Woman: "I've taken the liberty of ordering wine."
Gentleman: Thank you.
Head Waiter: (showing the wine, and an old-time cork remover-once referred to as a bottlescrew-to the gentleman) "Would this be satisfactory, sir?"
Gentleman: "An 1802 Double Action Thomason? Quite!"
Head Waiter: "I believe it's a champagne, Monsieur!"
Woman: (laughing) "I believe the gentleman was referring to your corkscrew. It was patented in 1802 by a Birmingham manufacturing engineer, Edward Thomason. A clockwise turn of the handle inserts the pre-centered worm(screw). A counter clockwise twist extracts the cork. Thomason's barrel-shaped patent so well-developed it was not effectively improved until the 1890's. Leave it and the Dom Perignon with us, if you'll be so kind, headwaiter. I would like the gentleman to have the pleasure. (She turns to the gentleman) Do you believe the older, finer, vintages are the most difficult to uncork, Mr. ...?"
Gentleman: (smiling as he effortlessly uncorks the bottle) "Bond, James Bond."

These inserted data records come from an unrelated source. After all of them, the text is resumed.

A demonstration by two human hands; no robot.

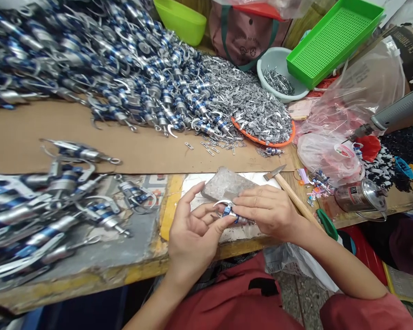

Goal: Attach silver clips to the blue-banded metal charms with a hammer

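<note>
Beside the stone block [215, 183], left hand [192, 233] and right hand [273, 211] grip one blue-silver fitting [228, 210] — best held steady, without bending its hook [223, 202].

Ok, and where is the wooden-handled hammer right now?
The hammer lies right of centre in the head view, just right of the grey stone block, beside the right hand.

Lighting fairly brightly and evenly, glinting off metal parts [64, 183] and bag [325, 158], darkening under the desk [134, 274]; blurring leftward, stretching towards the edges.
</note>
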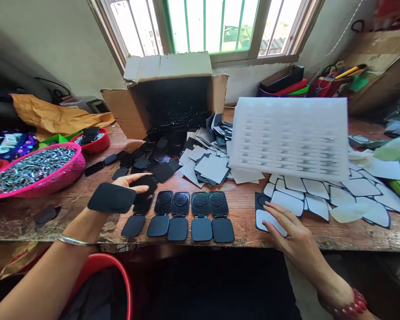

What we like best about Ian Fleming's 007, is his ability to make difficult situations, like properly opening a notable wine when people are watching, seem easy. If this bothers you, remember that since the late 17th century, when mankind reinvented the Roman art of preserving wine by tightly corking the top of the bottle, thousands of different kinds of corkscrews have been concocted. That's because, in a straight pull, as much as 300 lb. force of must be exerted. Notwithstanding, keeping foul cork bits from falling into the wine. All this invention, and all the interest in wine itself, has created a huge collector's market for antique corkscrews.
The first English patent for a corkscrew was won in 1795, by Rev. Sam Henshall, for a wire-type twisted screw affixed with a T shaped pulling handle. The handle was equipped with a pig's bristle brush on one end for brushing mold from the cork. Between, 1795 and 1908, at least 350 additional patents were awarded in Great Britain alone.
Corkscrews are often collected by category, including ...
1. Straight Pull-often fitted with a fancy T-shaped gripping handle made of tusk, turned rosewood, precious metals, etc..
2. Promotionals-sought after for age, interest in the promoter, and imaginative design.
3. Novelty-Some of these include risqué' figurals.
4. Pocket and Cane-such that a gentleman could carry with him without injury.
5. Miniatures-Often made for removing tiny corks from medicines and perfumes.
6. Mechanicals-generally, the most desirable class of corkscrew. These included ingenious, and sometimes not so ingenious, designs using leverage, torque, concertina action, and anything else the inventor could think of for "getting the cork out of the bottle."
Many fine corkscrews are still affordable today. I think they will prove a good short-term investment, up until the time of the new millennium, when we really focus on "popping the cork."